I went to LTO Tanauan in Batangas. Bright eyed. The kind of hope Bagong Pilipinas promised. Then bam! A junior officer. “Your license couldn’t be processed.” Snag. Photogenic sadness. Absolute injustice.
I asked for help. Senior officer? The woman had a singular, heroic hair on her jaw, like it decided early on that it would not be part of a group. It had clearly been there longer than I am and would almost certainly outlive me.
It’s long. Enough to braid if you’re that way inclined. I wondered if she named it. People who have pets name them.
I wanted to politely ignore it, but the hair made eye contact. I tried to make small talk. Nothing. Very rude. Didn’t move. Which felt intentional.
It had presence. Plans; stared at me like it knew my PDC is from Makati.

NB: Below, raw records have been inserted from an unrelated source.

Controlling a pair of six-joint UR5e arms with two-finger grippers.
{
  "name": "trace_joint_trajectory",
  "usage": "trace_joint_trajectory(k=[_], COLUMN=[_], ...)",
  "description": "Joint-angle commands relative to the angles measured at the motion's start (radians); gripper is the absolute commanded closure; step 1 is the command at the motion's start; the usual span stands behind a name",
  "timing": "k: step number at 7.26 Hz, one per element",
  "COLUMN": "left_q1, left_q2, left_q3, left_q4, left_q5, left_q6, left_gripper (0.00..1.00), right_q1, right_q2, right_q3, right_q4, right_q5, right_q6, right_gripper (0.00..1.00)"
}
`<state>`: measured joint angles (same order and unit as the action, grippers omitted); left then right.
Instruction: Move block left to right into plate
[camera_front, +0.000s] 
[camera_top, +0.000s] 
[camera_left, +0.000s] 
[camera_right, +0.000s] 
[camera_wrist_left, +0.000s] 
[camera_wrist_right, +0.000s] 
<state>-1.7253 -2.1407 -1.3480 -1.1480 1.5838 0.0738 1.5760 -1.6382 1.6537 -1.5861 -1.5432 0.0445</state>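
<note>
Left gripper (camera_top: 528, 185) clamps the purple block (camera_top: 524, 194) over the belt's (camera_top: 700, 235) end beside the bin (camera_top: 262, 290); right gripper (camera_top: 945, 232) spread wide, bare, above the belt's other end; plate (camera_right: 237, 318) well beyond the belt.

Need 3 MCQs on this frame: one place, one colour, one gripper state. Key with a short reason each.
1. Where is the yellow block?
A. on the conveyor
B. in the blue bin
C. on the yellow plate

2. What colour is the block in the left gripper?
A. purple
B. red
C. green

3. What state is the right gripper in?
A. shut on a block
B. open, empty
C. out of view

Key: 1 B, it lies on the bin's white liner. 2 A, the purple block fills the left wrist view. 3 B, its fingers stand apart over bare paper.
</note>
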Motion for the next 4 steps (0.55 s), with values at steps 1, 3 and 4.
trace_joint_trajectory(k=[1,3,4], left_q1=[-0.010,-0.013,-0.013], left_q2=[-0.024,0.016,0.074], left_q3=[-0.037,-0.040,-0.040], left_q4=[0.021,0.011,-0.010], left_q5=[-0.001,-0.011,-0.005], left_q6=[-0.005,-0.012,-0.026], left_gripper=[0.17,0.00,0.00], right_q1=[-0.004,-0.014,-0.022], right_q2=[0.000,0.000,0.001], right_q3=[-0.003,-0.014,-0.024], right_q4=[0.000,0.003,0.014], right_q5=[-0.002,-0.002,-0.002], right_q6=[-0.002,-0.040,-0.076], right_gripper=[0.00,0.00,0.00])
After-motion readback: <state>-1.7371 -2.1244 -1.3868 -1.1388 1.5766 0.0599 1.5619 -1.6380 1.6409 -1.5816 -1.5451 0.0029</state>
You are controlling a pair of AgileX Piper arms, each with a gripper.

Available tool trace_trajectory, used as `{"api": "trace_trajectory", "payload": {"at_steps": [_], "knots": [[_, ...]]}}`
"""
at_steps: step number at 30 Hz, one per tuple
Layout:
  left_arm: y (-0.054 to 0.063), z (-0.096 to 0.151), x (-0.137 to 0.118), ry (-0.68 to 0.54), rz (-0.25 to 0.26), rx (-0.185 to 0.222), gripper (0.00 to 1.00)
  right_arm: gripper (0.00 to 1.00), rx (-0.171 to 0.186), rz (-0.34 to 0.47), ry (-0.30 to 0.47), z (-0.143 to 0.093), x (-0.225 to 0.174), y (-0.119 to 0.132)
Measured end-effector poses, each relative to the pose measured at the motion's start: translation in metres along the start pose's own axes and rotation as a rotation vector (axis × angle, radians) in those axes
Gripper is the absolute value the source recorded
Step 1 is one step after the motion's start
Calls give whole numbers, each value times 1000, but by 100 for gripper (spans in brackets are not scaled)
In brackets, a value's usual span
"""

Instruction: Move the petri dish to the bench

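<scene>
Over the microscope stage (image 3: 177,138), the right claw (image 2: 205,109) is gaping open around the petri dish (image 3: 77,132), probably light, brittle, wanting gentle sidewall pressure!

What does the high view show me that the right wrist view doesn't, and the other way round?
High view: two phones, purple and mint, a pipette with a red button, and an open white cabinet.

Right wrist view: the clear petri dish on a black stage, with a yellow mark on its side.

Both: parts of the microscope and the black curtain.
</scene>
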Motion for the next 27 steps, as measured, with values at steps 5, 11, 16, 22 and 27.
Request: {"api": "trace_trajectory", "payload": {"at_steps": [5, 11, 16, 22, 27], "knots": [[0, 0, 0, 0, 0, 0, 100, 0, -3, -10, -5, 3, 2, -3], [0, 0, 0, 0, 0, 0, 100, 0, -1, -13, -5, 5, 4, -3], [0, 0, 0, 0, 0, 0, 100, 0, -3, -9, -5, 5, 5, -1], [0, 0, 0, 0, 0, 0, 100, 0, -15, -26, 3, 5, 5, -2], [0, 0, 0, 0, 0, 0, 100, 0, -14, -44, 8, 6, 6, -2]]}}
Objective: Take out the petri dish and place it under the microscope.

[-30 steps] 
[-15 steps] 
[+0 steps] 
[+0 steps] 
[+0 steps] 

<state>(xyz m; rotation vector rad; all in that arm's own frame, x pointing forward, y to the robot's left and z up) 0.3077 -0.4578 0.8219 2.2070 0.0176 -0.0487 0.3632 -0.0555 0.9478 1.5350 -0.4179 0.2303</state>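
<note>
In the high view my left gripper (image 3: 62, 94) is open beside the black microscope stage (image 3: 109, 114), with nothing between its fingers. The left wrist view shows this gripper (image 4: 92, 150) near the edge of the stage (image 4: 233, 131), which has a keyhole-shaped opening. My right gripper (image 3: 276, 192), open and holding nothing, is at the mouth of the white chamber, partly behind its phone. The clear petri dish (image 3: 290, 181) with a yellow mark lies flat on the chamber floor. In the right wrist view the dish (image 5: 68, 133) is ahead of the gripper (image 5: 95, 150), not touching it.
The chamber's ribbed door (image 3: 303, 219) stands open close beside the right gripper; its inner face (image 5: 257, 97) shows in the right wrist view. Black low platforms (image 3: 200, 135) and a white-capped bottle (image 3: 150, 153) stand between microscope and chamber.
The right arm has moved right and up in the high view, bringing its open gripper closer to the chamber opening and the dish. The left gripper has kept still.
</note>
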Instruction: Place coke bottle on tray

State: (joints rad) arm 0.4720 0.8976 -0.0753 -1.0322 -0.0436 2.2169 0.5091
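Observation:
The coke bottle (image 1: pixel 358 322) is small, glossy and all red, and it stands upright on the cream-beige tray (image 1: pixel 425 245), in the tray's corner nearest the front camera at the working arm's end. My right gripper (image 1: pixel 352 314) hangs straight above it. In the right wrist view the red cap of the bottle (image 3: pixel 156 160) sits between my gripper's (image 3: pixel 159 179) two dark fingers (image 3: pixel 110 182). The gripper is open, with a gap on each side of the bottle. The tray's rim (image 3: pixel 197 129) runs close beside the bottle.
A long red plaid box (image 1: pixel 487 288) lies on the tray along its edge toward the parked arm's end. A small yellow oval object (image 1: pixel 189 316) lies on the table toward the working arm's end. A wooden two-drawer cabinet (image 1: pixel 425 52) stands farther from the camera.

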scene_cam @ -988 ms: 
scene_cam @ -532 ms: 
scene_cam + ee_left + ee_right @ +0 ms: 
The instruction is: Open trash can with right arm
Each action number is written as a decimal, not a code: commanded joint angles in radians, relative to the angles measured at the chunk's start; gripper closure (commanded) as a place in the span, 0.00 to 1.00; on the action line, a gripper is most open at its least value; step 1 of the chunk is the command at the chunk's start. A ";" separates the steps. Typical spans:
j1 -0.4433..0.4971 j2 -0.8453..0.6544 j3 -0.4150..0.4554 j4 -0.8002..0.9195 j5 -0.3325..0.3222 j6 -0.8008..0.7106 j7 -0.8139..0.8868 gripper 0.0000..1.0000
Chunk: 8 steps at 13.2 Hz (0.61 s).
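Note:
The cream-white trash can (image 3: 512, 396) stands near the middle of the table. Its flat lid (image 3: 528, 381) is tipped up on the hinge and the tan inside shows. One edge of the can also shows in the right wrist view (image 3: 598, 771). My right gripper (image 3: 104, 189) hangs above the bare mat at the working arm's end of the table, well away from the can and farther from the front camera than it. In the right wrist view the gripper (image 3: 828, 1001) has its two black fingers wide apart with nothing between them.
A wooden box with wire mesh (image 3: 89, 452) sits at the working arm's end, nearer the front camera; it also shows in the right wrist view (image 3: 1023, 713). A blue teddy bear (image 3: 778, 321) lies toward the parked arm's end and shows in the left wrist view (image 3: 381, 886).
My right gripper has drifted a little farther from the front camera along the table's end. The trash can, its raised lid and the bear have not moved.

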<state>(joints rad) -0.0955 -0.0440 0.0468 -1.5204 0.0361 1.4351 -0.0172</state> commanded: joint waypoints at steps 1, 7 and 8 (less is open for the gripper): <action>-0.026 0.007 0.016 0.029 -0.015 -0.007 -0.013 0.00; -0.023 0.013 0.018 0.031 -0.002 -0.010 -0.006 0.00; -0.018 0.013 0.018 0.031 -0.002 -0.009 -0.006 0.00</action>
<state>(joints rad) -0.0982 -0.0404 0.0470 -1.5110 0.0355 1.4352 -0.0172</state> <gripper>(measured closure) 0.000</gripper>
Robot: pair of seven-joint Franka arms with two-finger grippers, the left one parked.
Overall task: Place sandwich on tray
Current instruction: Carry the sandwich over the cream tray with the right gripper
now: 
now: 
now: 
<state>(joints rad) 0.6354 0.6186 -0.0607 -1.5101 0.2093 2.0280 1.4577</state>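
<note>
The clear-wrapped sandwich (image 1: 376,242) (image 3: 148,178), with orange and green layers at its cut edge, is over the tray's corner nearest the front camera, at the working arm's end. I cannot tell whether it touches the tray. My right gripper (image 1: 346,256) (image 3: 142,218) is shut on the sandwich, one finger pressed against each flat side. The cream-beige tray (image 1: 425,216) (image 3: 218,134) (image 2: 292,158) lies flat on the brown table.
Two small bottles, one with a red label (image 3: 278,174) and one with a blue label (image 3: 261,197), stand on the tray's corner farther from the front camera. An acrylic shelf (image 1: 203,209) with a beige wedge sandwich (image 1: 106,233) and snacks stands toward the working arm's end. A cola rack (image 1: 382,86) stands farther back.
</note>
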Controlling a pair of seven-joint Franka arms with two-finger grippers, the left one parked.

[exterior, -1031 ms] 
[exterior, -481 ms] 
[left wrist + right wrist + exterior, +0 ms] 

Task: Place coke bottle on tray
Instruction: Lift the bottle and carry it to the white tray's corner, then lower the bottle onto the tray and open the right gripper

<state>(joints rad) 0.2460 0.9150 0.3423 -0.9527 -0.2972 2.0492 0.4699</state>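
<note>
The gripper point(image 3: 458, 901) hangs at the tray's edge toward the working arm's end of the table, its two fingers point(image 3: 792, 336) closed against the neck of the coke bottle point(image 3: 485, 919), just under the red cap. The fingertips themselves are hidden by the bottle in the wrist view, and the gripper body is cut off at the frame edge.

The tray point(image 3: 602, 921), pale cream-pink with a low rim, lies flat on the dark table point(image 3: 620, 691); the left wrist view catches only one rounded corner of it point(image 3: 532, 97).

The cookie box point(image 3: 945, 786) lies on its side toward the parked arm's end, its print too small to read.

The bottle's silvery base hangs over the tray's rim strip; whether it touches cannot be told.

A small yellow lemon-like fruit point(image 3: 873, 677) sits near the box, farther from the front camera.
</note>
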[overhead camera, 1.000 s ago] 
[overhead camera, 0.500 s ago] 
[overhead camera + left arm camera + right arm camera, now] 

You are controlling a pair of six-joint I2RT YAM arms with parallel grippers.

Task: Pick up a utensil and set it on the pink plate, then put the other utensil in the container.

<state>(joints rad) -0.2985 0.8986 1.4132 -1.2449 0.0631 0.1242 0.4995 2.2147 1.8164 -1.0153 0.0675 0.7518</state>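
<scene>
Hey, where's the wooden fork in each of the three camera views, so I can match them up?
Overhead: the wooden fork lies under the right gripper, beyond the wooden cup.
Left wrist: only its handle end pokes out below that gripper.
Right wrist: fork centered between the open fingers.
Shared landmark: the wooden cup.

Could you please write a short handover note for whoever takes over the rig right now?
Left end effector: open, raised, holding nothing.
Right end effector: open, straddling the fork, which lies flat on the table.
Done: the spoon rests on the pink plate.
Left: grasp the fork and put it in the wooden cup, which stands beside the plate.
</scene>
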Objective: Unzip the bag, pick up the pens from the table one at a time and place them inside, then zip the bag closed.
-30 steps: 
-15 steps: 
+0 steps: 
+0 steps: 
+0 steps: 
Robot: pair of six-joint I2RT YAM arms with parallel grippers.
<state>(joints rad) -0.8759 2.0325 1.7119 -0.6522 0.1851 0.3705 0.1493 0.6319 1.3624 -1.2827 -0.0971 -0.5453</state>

Her name was printed neatly on a little sign, the kind you give to show you’re tenured and your energy died at Window 3.
Mo-relle… Mikk-ela… Melly? Sounds like a name that belongs to a DJ. Doesn’t ring like a hair-forward name. The hair made the name feel more like a Gerald. Maybe a Rolando. Something with syllables that understand Anti-Red Tape Act.
Morelle is exactly what you imagine when you think of a government office: My inquiry is a threat to the stability of the state.
By the time she spoke, I already knew the answer. Her face had told me everything (the words were mere formality). They cannot process my application because I took my practical driving course in Makati City, where I work. Where I live, the nearest LTO branch is in Tanauan.
“Can you check the certificate, ma’am? Discretion, maybe? Stamp it? Move on?”
The LTO has a wonderful system, LTMS, that actually recognizes valid documents from anywhere. Department partnerships with providers. The kind of fast that wins awards. That’s how real organizations operate.
“We’re just following the Asec.”
“Ah! The Asec. Can’t you follow sense?
Asec has some memo effective since August.
In fairness, Morelle had the memo produced at my demand. Very favorite student. Tanauan LTO model government employee of the year: “From now on, if your certificates aren’t issued in this region, we don’t care if it’s real. You can’t use it here,” signed, DoTr Assistant Secretary Atty. Vigor Mendoza.
Rationale: “Compliance shopping” prevention. The LTO is suddenly worried some people might be clever, get certificates somewhere “easier,” and can’t stop them unless they punish everyone.
This is government thinking at its best. Hey, Vigor. Certainly, you’ve seen criminals with better reasoning than the logic behind your systems problem.
Driving competency doesn’t change at a city line. Your ability to operate a vehicle is the same in Metro Manila and Batangas. Making certificates “regional-only” is like saying water is only wet in the province where it’s bottled.
And so, because a few supposedly “cheat,” they decide to treat everyone like a criminal, like I magically become honest in NCR.
I tried Lipa. Boom. Offline. PITX next day. Finished everything in the morning. Very fast, Vigor. Truly. Like the real Bagong Pilipinas. Like a thinking and functioning state. Very unfair to Tanauan. Same agency, different planet. Morelle didn’t judge me this time. Probably resigned in shame. Very sad for bureaucracy. Very good, memo king.
The circular spoils the streak, Vigor. Government writes laws to help citizens. Good laws. Laws posted like a trophy in LTO offices. Ultimate pride. Ease of Doing Business. No noon break. Then you issue a circular to undo them? Very high. Obviously higher than the law. Higher than logic. Certainly, the highest hierarchy. Nobody voted for you. But here we are.